The upgrade from 2.5 to 3.x was a disaster. Buggy as all hell. In retrospect, I can't believe we paid for that.

On this topic, I have to agree with Roger. Page Sharing is nice, in theory, but once the system gets busy performance suffers and worse crashes. Yes, crashes. And, when you call VMware support what's the first thing they tell you to do?

Turn off page sharing. Bloody brilliant. Great feature.

Posted by Anonymous at Mar 15, 2008 04:10 | Reply To This

Well, I've got to disagree.  We've been a vmware customer for years.  Our 2.5 to 3 upgrades went smoothly.  Why?  Because we took the time to plan them out and to test.  Most of my peers I talked to didn't and some suffered.  And guess what, you get that same lovely experience from MS and Citrix.  I mean come on, try upgrading a citrix presentation server from on version to another.  What a joke.  I hope Xenserver is better.

  Is vmware overpriced.   No.  Are xen and hyper-v underpriced, of course.  They HAVE TO BE.  If they charged the same price as VMware, no one would come.  Lets not kid ourselves.

  We welcome the competition.  It's better to have it than to not.  Likewise, the more choices the better.  But can we please stop bashing when the bashers know they have an inferior product - for now...
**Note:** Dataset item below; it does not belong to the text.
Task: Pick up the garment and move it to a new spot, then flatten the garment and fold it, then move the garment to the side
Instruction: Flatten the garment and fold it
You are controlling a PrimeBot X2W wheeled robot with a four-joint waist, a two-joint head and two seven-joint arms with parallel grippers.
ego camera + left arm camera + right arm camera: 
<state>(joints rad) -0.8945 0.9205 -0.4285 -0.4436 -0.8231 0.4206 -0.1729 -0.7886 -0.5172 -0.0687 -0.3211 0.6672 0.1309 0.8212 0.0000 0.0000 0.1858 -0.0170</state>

Posted by Anonymous at Mar 21, 2008 01:11 | Reply To This

Roger, on your laptop workloads...Do you use this workload all of the time? some operations and services running on virtualisation don't.

Vmware i admit are starting to scrape a barrel with using memory over commit as a sales tool against the contenders, it was more useful back in the early 2.x days when workloads were not as high and customers were virtualising test and dev but now when they want it to be part of the datacenter as a mainstream platform and run apps such as SAP and Exchange its becoming harder and will require innovation from within to advance this for customers.